Give her the opportunity to cheat once and she will think it's 'ok' to do so again in the future. Kick her ass to the curb.


----------



## needhelp27

I think you are all right in some way. If she uses the pass for sex then I know it's over


----------



## needhelp27

how do I nuke the affair


----------



## Stir Crazy

Is she a young student and you her teacher? If not, the title of "hall pass" seems grossly inappropriate. As if you feel you are in a position of authority over her.


----------



## the guy

Nuke the affair, by 1st getting the solid information that is undeniable,2nd confront her, 3rd if she chooses to be "undesided" then you expose the affair with the evidence. If she continues her affair then, 4th protect your self finacially and emotionaly (180 plan)

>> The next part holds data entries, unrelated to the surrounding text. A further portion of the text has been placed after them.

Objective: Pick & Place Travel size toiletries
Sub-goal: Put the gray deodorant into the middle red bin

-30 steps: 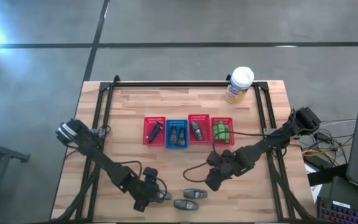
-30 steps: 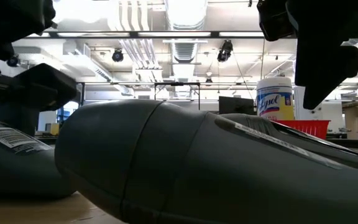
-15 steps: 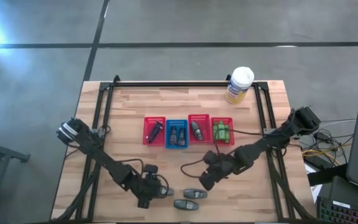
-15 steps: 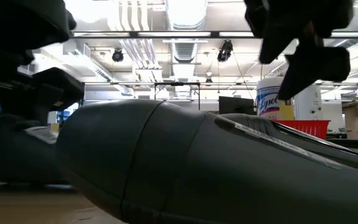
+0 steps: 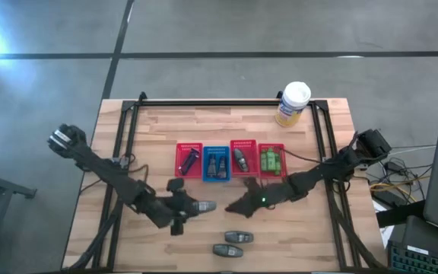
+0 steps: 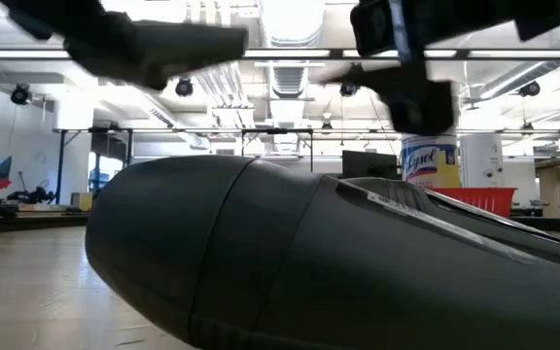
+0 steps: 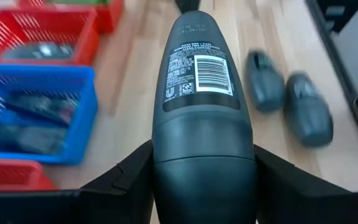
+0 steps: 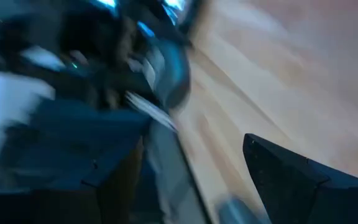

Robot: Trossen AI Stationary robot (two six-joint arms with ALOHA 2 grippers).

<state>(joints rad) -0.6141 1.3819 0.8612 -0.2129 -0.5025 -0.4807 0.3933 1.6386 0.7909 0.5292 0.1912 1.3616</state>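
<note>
My left gripper point(image 5: 191, 206) is shut on a grey oval bottle point(image 5: 206, 206), above the table's near middle. My right gripper point(image 5: 234, 207) hovers just to the right of that bottle's free end, fingers open and touching nothing. Two more grey oval bottles point(image 5: 236, 237) point(image 5: 225, 250) lie on their sides near the near edge. The closer one fills the low view point(image 6: 290, 262). Three bright green bottles point(image 5: 272, 160) sit in the rightmost red basket. Small dark bottles point(image 5: 216, 165) lie in the blue basket, a grey bottle point(image 5: 239, 158) in the red basket beside it, and a dark razor point(image 5: 188, 160) in the leftmost red basket. My left gripper pinches the grey bottle's rounded cap end point(image 7: 204, 171) between its two fingers point(image 7: 126, 180). The fingers come level from the table's left and lie along the bottle. The labelled body point(image 7: 199, 74) sticks out ahead of them toward the right, lifted clear of the table.
A row of mesh baskets point(image 5: 204, 176) crosses the table's middle. A white-and-yellow canister point(image 5: 293, 103) stands at the far right edge. A black frame point(image 5: 128, 129) runs along the table's left, far and right sides. Bare wood lies between the baskets and the two loose bottles.
My left gripper has lifted the grey bottle off the table near the near edge and carried it up and toward the far edge. The bottle now hangs clear. My right gripper has moved toward the table's left, closing in on the held bottle's free end.
</note>
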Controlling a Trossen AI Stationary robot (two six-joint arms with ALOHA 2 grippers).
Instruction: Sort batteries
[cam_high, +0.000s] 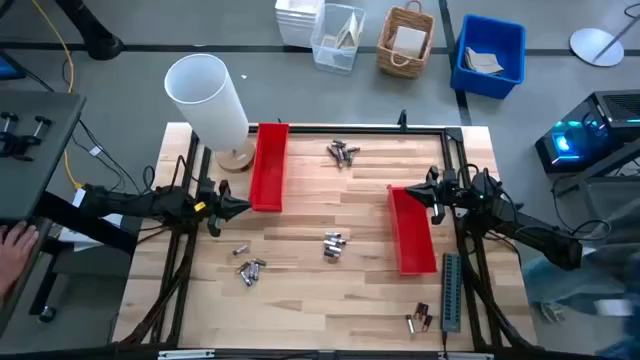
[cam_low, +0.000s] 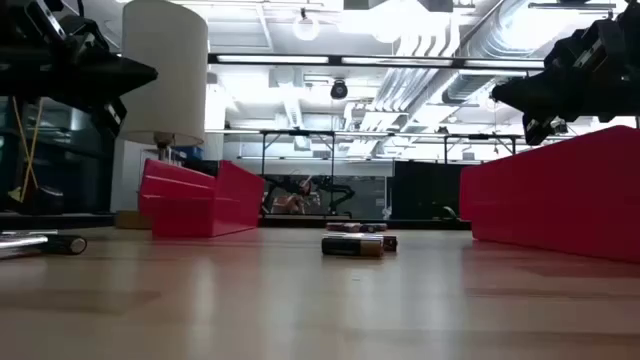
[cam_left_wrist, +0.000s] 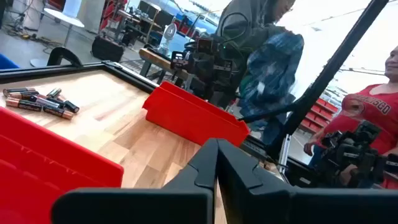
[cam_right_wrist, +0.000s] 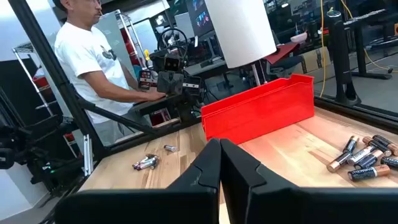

She is most likely heading to or is already in a affair and is trying to get rid of the guilt she has for WANTING this coworker. So keep it on the down low and do not appraoch her (she will lie) and quitely do your own (or hire a PI) investigation an how committed your W is to her vows.

Please do not let another male replace the you, the alpha male in your marriage. DO NOT GIVE HER A HALL PASS!


----------



## needhelp27

Stir Crazy said:


> Is she a young student and you her teacher? If not, the title of "hall pass" seems grossly inappropriate. As if you feel you are in a position of authority over her.


I know I am not in any position to tell her were to go or what to do. I have only suggested that she go stay with a friend or at a hotel until she can tell me what she wants. I am simply trying to give her a chance to see if a marriage and a family is where she wants to be.


----------



## the guy

Good job on letting her know that you are confident enough to let her go. You are right you can't control her but you can control what you will tolorate and you showed it well by asking her to leave.

In not doing this she would have seen that you are not strong enought to let her go. Now she can taste the reality of what it will be like when you are not around. So distance your self and do not make her behavior comfortable or convienent by being there ONLY WHEN SHE NEEDS YOU, she need to taste the reality of you not being there for her, or she will have her cake and eat it to.

Do not let her have her cake, but show her a reality of what it will be like if she continues this un healthy behavoir for the marriage.

Confidence will make her think twice in that you can move on with out her and there is a strong possiblity that you will not always be around if she continue to have this life style and behaviors.


----------